Exercise details
Return the whole listing exactly as it stands.

Provided material
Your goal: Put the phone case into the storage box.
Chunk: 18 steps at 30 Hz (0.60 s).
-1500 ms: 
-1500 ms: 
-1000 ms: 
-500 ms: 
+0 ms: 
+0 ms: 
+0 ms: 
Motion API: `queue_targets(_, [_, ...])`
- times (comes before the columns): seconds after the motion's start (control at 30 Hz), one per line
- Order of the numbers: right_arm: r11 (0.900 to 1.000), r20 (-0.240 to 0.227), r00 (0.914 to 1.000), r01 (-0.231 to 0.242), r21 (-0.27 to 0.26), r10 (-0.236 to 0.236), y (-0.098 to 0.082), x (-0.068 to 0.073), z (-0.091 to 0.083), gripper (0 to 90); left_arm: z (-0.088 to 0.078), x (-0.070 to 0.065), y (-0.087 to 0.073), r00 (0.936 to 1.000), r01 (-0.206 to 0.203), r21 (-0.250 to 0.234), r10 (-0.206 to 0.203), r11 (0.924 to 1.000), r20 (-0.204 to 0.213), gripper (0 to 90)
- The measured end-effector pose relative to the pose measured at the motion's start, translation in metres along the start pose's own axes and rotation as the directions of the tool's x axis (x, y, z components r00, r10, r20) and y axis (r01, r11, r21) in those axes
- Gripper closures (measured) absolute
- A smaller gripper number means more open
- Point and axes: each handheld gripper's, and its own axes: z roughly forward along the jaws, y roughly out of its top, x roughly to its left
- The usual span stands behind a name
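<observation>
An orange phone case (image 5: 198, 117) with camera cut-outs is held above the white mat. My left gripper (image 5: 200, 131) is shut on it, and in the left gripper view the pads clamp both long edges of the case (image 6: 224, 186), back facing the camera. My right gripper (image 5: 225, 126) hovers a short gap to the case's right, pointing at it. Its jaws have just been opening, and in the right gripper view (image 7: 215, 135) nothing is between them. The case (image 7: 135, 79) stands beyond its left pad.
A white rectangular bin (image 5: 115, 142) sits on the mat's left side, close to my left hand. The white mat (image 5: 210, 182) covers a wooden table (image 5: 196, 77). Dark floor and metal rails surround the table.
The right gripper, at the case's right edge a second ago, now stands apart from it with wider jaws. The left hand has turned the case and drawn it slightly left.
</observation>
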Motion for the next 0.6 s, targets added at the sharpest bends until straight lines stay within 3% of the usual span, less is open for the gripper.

Solution for this exercise
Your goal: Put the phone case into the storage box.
Chunk: 18 steps at 30 Hz (0.60 s).
-1500 ms: 
-1500 ms: 
-1000 ms: 
-500 ms: 
+0 ms: 
+0 ms: 
+0 ms: 
Motion API: `queue_targets(_, [_, ...])`
- times (comes before the columns): seconds after the motion's start (control at 30 Hz), one per line
- Order of the numbers: right_arm: r11 (0.900 to 1.000), r20 (-0.240 to 0.227), r00 (0.914 to 1.000), r01 (-0.231 to 0.242), r21 (-0.27 to 0.26), r10 (-0.236 to 0.236), y (-0.098 to 0.082), x (-0.068 to 0.073), z (-0.091 to 0.083), gripper (0 to 90); left_arm: z (-0.088 to 0.078), x (-0.070 to 0.065), y (-0.087 to 0.073), r00 (0.936 to 1.000), r01 (-0.206 to 0.203), r21 (-0.250 to 0.234), r10 (-0.206 to 0.203), r11 (0.924 to 1.000), r20 (-0.204 to 0.213), gripper (0 to 90)
- The measured end-effector pose relative to the pose measured at the motion's start, translation in metres along the start pose's own axes and rotation as the directions of the tool's x axis (x, y, z components r00, r10, r20) and y axis (r01, r11, r21) in those axes
- Gripper closures (measured) absolute
- A smaller gripper number means more open
- Point and axes: each handheld gripper's, and its own axes: z roughly forward along the jaws, y roughly out of its top, x roughly to its left
- The usual span stands behind a name
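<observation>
An orange phone case (image 5: 198, 117) with camera cut-outs is held above the white mat. My left gripper (image 5: 200, 131) is shut on it, and in the left gripper view the pads clamp both long edges of the case (image 6: 224, 186), back facing the camera. My right gripper (image 5: 225, 126) hovers a short gap to the case's right, pointing at it. Its jaws have just been opening, and in the right gripper view (image 7: 215, 135) nothing is between them. The case (image 7: 135, 79) stands beyond its left pad.
A white rectangular bin (image 5: 115, 142) sits on the mat's left side, close to my left hand. The white mat (image 5: 210, 182) covers a wooden table (image 5: 196, 77). Dark floor and metal rails surround the table.
The right gripper, at the case's right edge a second ago, now stands apart from it with wider jaws. The left hand has turned the case and drawn it slightly left.
</observation>
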Motion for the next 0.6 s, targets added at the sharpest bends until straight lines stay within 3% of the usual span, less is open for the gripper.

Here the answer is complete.